▶ _HOW TO COMPLETE THIS TASK_: The reply should consist solely of the lines from the one that holds "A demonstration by" through the last line of the material, reproduced exactly; no pictures belong in it.

▶ _GIVEN INFORMATION_:
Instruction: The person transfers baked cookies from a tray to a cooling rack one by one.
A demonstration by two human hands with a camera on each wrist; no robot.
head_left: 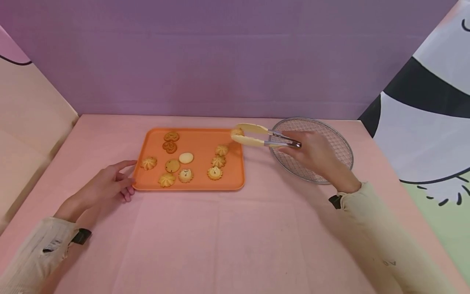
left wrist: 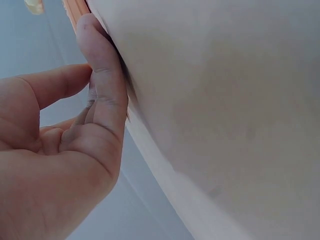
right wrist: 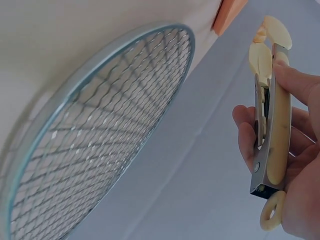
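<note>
My right hand point(head_left: 312, 151) grips a pair of tongs point(head_left: 253, 141) with cream tips and a metal body. Between the tips is a small golden cookie point(head_left: 238, 132), held over the right edge of an orange tray point(head_left: 198, 186). My left hand point(head_left: 106, 181) is at the tray's left edge, index finger and thumb touching the rim. On the tray lie several cookies: pretzel-shaped ones point(head_left: 170, 147) at the back left, a plain pale oval point(head_left: 186, 158), a speckled round point(head_left: 172, 165), ridged swirls point(head_left: 148, 163) and fluted ones point(head_left: 215, 173). The right-hand column includes two swirls point(head_left: 218, 161).
A round wire mesh rack point(head_left: 339, 157) with a metal rim sits right of the tray, partly under my right hand. Pink cloth point(head_left: 220, 237) covers the table. A purple wall point(head_left: 220, 61) stands behind, with printed panels at both sides.
</note>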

▶ _WRITTEN REPLY_:
A demonstration by two human hands with a camera on each wrist; no robot.
head_left: 
left wrist: 
right wrist: 
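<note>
My right hand point(head_left: 312, 151) grips a pair of tongs point(head_left: 253, 141) with cream tips and a metal body. Between the tips is a small golden cookie point(head_left: 238, 132), held over the right edge of an orange tray point(head_left: 198, 186). My left hand point(head_left: 106, 181) is at the tray's left edge, index finger and thumb touching the rim. On the tray lie several cookies: pretzel-shaped ones point(head_left: 170, 147) at the back left, a plain pale oval point(head_left: 186, 158), a speckled round point(head_left: 172, 165), ridged swirls point(head_left: 148, 163) and fluted ones point(head_left: 215, 173). The right-hand column includes two swirls point(head_left: 218, 161).
A round wire mesh rack point(head_left: 339, 157) with a metal rim sits right of the tray, partly under my right hand. Pink cloth point(head_left: 220, 237) covers the table. A purple wall point(head_left: 220, 61) stands behind, with printed panels at both sides.
</note>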

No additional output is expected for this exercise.